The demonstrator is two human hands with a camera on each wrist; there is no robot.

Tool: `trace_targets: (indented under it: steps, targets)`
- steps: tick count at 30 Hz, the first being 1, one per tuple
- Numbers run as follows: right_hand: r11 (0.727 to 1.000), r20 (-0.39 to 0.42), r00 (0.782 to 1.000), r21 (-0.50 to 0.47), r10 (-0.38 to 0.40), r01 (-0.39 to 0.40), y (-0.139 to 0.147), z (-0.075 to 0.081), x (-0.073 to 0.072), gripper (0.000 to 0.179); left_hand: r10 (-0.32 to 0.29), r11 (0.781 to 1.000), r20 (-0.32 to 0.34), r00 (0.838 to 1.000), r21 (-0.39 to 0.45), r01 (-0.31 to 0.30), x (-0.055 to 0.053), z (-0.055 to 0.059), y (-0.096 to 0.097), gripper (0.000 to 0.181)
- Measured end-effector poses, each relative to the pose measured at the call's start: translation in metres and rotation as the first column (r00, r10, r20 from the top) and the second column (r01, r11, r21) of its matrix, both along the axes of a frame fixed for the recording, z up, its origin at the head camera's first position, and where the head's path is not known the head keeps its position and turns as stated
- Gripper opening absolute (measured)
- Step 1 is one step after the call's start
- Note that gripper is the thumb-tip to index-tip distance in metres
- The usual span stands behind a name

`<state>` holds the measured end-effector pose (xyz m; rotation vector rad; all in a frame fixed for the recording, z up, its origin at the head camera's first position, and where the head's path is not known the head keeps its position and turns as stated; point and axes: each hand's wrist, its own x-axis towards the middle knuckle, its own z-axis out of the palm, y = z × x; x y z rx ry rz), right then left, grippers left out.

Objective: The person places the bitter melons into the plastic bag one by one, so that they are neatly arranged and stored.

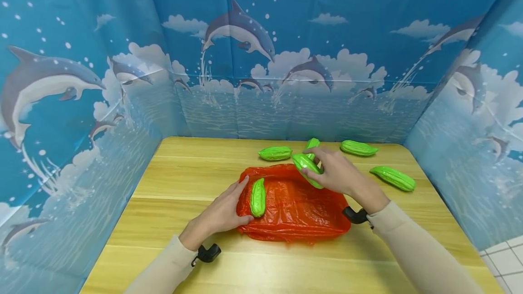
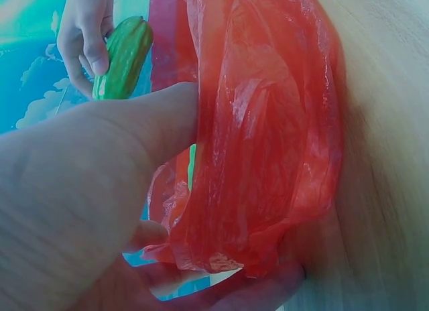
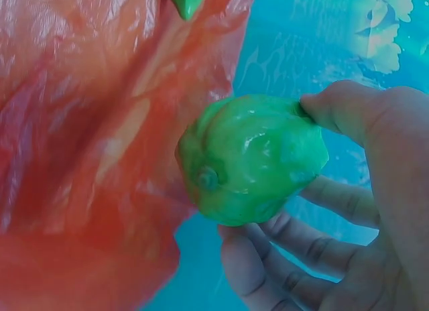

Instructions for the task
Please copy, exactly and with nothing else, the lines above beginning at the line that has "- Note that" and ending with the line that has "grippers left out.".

Response area
- Note that gripper is the thumb-tip to index-tip distance in metres
- The usual span stands behind a name

`<state>` holds the measured end-effector pose (xyz m; rotation vector rad; all in a frame fixed for the recording, z up, its origin at the head camera's first position, and where the head's path is not known the head keeps its position and turns as stated; point and axes: each hand's wrist, its own x-axis towards the middle knuckle, its own z-axis out of the palm, y = z × x; x y z rx ry rz), right then left, grippers left out.

With this, the exercise is finished.